Like an unloved house plant, IEEE 1394 -- the high-speed peripheral serial bus also known as FireWire -- appears to be dying on the vine as Intel nourishes instead Universal Serial Bus (USB) as the best low-cost solution for attaching peripherals to PCs.
In October, at Intel's USB developer conference in San Diego, the chip giant is expected to release the final specification for USB 2.0 which will, it now appears, have an equivalent performance to IEEE 1394. USB is expected to perform in the 360- to 480Mbps range (or up to 60MB per second), while current shipping versions of IEEE 1394 perform at 400Mbps.

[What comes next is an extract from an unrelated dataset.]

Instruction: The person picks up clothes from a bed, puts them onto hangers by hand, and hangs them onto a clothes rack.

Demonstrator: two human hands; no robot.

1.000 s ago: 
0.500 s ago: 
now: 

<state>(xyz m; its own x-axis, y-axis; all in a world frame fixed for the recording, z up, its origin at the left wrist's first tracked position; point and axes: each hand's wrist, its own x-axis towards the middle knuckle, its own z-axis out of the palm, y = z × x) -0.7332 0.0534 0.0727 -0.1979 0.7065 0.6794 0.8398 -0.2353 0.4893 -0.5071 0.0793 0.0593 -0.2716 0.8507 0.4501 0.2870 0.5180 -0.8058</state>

"[IEEE] 1394 deployment into the PC platform has proceeded more slowly than expected," said an Intel document on the company's Web site.
One key factor in the "slower than expected" deployment of IEEE 1394 may be that the bus is not supported by Intel in its own core logic chips. According to Jason Ziller, platform marketing manager for Intel, the company has no plans at this time to support 1394 in the chip set.
The Intel Web site also cited "uncertainties about cost and licensing" for lack of IEEE 1394 adoption. The licensing and cost issues revolve around Apple. As the owner of the IEEE 1394 patent, Apple must be paid a licensing fee for use of the 1394 bus, according to one peripheral manufacturer who asked not to be identified.
Last year Intel cited video conferencing systems, high resolution scanners, and printers and auxiliary data storage as devices that would benefit from the IEEE 1394 bus, but this year the company is citing the same peripherals for use with USB 2.0.